* _Exercise objective_: Beginning with the first line, please return the entries exactly through the line that contains "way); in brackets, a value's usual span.", and leave out all later lines.

════

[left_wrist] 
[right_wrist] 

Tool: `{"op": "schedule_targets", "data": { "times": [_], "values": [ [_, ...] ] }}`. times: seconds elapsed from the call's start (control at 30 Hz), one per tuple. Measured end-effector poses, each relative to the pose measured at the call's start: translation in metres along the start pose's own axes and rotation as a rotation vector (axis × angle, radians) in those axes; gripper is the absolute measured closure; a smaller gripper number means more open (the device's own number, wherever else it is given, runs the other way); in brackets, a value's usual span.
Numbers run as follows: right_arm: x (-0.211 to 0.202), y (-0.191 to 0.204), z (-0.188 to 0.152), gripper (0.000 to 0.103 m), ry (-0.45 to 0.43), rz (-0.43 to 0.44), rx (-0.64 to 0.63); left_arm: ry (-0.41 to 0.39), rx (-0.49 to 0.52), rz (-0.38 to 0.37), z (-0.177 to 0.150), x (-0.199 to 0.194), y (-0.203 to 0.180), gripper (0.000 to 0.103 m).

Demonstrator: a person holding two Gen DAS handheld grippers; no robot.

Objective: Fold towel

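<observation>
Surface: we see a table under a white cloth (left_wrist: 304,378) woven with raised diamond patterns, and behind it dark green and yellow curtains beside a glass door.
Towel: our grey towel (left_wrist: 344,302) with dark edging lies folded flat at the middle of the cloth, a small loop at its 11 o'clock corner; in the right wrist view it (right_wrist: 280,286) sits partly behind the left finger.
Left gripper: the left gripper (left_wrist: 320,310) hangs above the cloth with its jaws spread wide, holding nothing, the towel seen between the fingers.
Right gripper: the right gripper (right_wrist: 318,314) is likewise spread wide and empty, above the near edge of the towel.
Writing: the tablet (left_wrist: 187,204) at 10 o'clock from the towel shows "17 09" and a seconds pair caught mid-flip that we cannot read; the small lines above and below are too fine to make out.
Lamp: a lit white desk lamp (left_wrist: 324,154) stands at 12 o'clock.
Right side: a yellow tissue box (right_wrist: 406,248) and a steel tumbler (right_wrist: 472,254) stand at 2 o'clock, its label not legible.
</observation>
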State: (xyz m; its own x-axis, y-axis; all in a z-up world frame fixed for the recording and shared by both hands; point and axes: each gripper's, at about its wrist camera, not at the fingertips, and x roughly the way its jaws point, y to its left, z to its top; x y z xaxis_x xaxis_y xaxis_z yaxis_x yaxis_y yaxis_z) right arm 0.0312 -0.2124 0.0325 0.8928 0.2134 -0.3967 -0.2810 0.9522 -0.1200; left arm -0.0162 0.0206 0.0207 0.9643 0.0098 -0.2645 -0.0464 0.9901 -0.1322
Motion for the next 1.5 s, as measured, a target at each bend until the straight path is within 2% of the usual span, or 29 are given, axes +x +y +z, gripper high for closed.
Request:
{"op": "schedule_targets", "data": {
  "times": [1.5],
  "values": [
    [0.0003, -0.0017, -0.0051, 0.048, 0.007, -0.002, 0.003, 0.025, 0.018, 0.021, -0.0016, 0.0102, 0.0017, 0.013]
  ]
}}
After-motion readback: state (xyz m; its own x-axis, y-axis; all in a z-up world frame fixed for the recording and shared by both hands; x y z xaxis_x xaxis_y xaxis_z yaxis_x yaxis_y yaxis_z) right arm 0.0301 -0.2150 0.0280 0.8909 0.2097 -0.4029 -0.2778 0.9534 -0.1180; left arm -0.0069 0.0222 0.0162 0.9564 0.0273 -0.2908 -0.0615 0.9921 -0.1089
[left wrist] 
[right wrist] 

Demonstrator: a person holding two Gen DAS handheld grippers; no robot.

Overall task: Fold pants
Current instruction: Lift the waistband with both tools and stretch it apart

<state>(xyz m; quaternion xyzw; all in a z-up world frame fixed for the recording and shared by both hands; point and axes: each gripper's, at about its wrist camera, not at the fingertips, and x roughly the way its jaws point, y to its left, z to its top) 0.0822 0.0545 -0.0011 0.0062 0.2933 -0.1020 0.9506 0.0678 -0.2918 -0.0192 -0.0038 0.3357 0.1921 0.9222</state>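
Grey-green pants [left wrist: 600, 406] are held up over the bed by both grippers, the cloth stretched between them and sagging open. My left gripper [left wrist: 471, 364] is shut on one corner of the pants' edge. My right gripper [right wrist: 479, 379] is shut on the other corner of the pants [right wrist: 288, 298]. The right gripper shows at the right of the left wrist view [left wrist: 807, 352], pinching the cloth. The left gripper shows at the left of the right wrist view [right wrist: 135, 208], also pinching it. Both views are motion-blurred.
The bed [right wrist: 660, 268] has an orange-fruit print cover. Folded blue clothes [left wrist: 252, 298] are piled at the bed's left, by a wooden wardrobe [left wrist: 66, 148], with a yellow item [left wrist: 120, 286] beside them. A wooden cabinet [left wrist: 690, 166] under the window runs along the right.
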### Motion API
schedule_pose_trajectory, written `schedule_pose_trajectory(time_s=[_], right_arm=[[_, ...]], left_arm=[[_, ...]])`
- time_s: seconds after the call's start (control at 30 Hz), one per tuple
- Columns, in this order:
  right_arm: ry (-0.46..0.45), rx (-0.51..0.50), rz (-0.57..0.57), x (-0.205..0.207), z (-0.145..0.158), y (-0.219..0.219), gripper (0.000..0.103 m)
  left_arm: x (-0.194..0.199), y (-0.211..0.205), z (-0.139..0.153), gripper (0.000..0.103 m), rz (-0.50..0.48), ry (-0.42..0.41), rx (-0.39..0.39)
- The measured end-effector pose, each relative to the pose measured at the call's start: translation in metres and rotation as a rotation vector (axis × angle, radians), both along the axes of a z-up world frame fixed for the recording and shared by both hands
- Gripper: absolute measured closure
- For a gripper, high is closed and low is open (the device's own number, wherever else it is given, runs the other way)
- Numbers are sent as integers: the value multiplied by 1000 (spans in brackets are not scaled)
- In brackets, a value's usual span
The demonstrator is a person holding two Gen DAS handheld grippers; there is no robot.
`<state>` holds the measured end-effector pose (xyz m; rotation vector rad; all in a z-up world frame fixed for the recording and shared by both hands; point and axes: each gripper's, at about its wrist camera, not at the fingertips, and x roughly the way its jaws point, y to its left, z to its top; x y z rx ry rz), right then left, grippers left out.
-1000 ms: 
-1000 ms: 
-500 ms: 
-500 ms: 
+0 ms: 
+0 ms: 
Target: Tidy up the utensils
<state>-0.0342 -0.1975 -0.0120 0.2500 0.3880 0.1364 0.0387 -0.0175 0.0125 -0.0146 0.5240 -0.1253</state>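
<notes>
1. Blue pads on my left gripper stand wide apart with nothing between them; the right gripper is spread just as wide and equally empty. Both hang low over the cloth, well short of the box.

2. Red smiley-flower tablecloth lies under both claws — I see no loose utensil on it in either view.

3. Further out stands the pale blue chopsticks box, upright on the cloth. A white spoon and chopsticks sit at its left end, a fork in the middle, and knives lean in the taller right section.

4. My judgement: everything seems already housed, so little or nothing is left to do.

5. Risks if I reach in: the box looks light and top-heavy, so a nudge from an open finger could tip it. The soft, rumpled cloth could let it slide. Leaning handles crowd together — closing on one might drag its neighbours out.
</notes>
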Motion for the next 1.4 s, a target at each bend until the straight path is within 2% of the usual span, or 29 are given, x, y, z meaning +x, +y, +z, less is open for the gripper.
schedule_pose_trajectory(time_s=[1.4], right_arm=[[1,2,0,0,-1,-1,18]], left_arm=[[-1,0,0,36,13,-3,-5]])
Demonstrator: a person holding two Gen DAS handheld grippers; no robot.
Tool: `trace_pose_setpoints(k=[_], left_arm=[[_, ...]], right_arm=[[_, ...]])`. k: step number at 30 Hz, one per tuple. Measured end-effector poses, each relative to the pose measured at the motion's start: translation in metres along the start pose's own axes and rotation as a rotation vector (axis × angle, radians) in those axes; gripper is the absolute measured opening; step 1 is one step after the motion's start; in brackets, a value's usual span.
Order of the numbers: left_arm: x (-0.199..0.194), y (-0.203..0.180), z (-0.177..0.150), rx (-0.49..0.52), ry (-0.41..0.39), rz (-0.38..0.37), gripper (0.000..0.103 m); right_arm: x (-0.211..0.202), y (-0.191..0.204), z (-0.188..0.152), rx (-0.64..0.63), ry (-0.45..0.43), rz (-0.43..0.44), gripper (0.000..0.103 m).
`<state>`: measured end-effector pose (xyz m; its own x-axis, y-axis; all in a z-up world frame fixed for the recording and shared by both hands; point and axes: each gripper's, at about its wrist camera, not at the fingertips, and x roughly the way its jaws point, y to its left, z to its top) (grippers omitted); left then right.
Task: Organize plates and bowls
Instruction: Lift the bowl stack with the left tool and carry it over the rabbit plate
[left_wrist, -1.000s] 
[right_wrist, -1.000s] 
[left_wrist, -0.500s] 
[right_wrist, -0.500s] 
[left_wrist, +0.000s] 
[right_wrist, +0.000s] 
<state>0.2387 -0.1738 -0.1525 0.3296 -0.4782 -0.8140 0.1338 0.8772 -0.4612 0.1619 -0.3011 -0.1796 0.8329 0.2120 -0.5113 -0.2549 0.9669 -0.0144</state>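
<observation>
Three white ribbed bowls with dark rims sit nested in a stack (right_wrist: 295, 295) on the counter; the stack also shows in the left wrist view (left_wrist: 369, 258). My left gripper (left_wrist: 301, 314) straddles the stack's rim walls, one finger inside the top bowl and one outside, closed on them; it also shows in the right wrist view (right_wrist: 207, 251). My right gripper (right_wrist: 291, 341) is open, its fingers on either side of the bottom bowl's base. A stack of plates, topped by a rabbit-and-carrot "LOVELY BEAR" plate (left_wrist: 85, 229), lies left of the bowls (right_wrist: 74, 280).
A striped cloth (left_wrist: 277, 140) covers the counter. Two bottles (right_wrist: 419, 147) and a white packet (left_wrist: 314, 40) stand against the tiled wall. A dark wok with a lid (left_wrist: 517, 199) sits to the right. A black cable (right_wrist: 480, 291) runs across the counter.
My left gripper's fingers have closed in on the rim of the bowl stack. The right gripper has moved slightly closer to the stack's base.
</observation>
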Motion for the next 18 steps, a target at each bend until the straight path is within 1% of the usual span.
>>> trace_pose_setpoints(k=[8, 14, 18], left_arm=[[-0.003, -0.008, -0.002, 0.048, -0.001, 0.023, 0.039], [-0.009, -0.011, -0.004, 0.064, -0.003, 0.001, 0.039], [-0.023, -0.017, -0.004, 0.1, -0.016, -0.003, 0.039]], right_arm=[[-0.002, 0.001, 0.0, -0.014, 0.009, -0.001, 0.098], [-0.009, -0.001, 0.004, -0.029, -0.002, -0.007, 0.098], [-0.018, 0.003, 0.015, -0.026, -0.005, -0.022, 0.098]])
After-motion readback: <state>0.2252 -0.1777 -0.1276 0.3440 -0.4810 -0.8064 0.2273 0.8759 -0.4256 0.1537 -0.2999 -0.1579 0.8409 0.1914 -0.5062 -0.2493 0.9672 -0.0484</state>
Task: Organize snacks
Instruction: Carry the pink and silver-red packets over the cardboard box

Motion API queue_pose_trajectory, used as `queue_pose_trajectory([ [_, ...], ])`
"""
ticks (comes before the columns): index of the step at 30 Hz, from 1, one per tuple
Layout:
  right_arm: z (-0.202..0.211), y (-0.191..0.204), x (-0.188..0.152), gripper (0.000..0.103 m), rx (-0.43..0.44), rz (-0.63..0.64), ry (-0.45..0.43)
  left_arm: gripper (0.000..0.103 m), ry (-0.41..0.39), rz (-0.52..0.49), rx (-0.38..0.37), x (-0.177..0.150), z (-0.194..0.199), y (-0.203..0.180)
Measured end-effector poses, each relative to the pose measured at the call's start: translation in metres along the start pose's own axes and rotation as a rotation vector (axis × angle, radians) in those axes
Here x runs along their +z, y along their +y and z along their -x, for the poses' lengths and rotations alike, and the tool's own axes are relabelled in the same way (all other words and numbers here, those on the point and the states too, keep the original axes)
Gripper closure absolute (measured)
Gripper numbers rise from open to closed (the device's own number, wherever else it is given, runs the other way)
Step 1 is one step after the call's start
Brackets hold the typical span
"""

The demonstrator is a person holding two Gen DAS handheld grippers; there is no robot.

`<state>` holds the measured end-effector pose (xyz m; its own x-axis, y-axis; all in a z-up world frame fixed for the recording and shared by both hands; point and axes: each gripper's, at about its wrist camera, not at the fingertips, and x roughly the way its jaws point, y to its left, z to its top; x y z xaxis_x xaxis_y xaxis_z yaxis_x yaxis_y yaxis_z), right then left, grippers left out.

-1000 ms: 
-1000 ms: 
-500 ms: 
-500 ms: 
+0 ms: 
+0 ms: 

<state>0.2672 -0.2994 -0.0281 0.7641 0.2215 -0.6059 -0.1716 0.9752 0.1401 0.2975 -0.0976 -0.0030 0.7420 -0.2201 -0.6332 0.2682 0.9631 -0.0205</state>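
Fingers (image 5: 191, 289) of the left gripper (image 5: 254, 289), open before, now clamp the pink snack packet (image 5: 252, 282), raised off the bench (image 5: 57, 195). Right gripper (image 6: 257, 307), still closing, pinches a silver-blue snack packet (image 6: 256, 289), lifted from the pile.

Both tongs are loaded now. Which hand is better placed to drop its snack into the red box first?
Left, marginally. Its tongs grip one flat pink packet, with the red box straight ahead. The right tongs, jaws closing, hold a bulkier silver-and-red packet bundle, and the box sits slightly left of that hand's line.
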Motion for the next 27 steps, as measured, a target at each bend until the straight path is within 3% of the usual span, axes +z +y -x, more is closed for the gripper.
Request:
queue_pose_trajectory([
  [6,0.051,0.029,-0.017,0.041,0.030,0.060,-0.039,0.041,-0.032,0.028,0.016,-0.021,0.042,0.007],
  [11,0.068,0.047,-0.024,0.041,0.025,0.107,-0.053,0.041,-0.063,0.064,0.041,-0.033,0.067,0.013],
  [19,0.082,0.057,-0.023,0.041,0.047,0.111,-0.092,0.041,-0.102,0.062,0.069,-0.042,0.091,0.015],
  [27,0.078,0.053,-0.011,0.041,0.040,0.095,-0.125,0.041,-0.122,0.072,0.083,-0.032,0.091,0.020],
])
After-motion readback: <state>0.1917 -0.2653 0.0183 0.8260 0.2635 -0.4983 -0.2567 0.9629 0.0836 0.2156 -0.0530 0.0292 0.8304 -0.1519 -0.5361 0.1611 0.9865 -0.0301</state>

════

* _Task output_:
[left_wrist] 
[right_wrist] 

Tool: `{"op": "schedule_targets", "data": { "times": [_], "values": [ [_, ...] ] }}`. times: seconds elapsed from the call's start (control at 30 Hz), one per tuple. Measured end-effector poses, each relative to the pose measured at the call's start: translation in metres along the start pose's own axes and rotation as a rotation vector (axis × angle, radians) in those axes; gripper is the absolute measured closure; a smaller gripper number means more open (the device's own number, wherever else it is given, runs the other way); in brackets, a value's usual span.

The output contains nothing further.